WHAT THE EXERCISE ASKS | In the data below, locate each line with the word "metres" and list it.

SUPPLIED DATA |
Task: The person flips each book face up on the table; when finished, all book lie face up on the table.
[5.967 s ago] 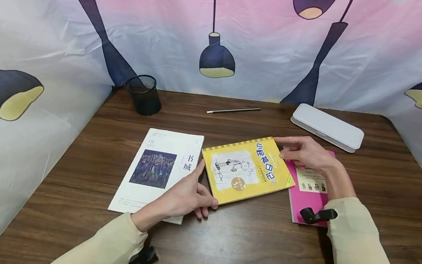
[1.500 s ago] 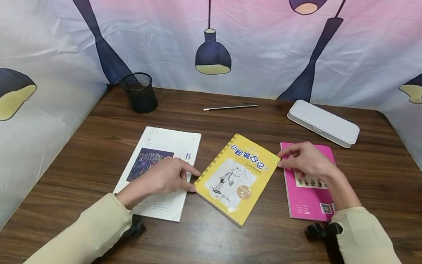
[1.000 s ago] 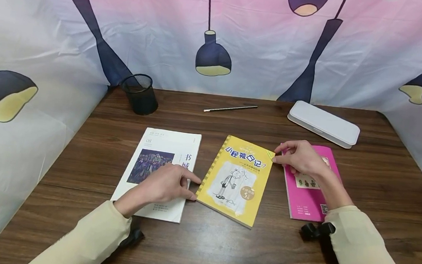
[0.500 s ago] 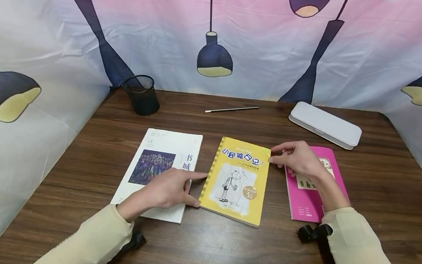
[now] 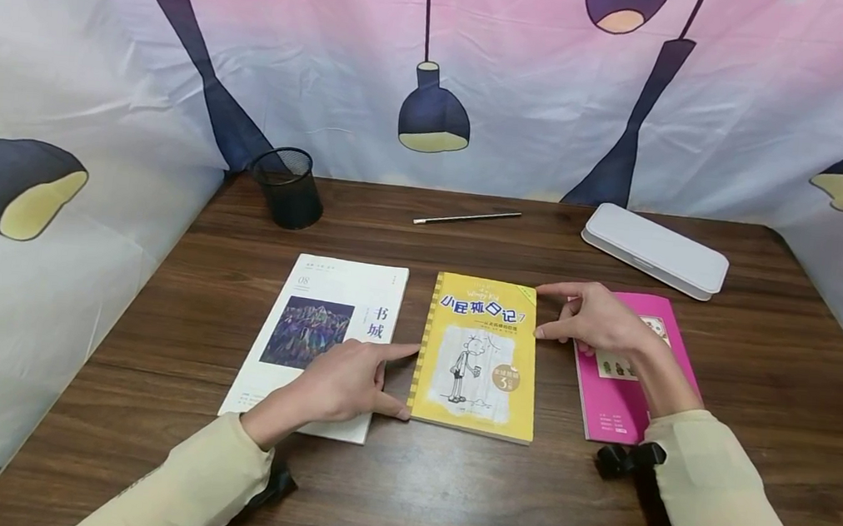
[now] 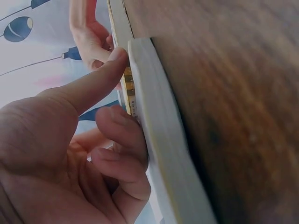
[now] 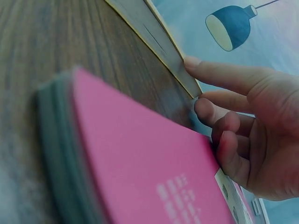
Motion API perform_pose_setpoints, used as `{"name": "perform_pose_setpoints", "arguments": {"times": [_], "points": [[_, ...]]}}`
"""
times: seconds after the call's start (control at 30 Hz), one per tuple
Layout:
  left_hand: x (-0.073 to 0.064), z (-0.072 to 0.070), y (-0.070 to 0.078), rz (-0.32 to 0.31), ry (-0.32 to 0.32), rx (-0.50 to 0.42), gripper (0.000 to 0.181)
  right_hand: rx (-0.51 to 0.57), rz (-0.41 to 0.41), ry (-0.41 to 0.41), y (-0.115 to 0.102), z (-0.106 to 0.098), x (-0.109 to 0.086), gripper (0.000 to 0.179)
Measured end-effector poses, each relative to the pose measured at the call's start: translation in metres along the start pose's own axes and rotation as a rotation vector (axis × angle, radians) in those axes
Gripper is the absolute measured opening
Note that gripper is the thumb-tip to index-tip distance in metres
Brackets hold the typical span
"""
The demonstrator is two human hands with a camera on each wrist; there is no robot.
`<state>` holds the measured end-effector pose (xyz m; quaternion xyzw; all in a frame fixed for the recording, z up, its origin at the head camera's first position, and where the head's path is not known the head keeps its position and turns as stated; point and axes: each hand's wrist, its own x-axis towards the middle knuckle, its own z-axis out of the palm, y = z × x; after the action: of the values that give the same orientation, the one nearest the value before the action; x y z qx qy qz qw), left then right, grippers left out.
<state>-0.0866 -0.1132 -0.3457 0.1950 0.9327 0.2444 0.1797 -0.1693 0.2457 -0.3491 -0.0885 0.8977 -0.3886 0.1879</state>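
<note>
A yellow book [image 5: 475,355] with a cartoon figure lies flat at the middle of the table, nearly square to its front. My left hand [image 5: 339,381] reaches over a white book [image 5: 251,398], its index fingertip and thumb tip touching the yellow book's spine side. In the left wrist view the other fingers of that hand bend beside the white book's edge. At the yellow book's upper right edge, my right hand [image 5: 600,319] touches with index finger and thumb. Its remaining fingers curl above a pink book [image 5: 615,409], which the hand and wrist partly cover.
Behind the books a pencil [image 5: 466,218] lies on the brown wooden table [image 5: 430,506]. A black mesh pen holder [image 5: 292,197] stands at the back left, and a white case [image 5: 656,250] lies at the back right. A lamp-patterned cloth [image 5: 526,105] hangs behind.
The yellow book has turned from lying sideways to upright, squaring up between the white and pink books. My left hand has slid down its spine side, my right hand along its right edge.
</note>
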Motion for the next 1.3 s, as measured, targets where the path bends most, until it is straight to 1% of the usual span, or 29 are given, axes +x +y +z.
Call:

EXERCISE RESULT |
Measured end-effector poses, each relative to the pose measured at the call's start: translation in metres along the start pose's own axes and rotation as a rotation vector (axis × angle, radians) in those axes
Note that gripper is the thumb-tip to index-tip distance in metres

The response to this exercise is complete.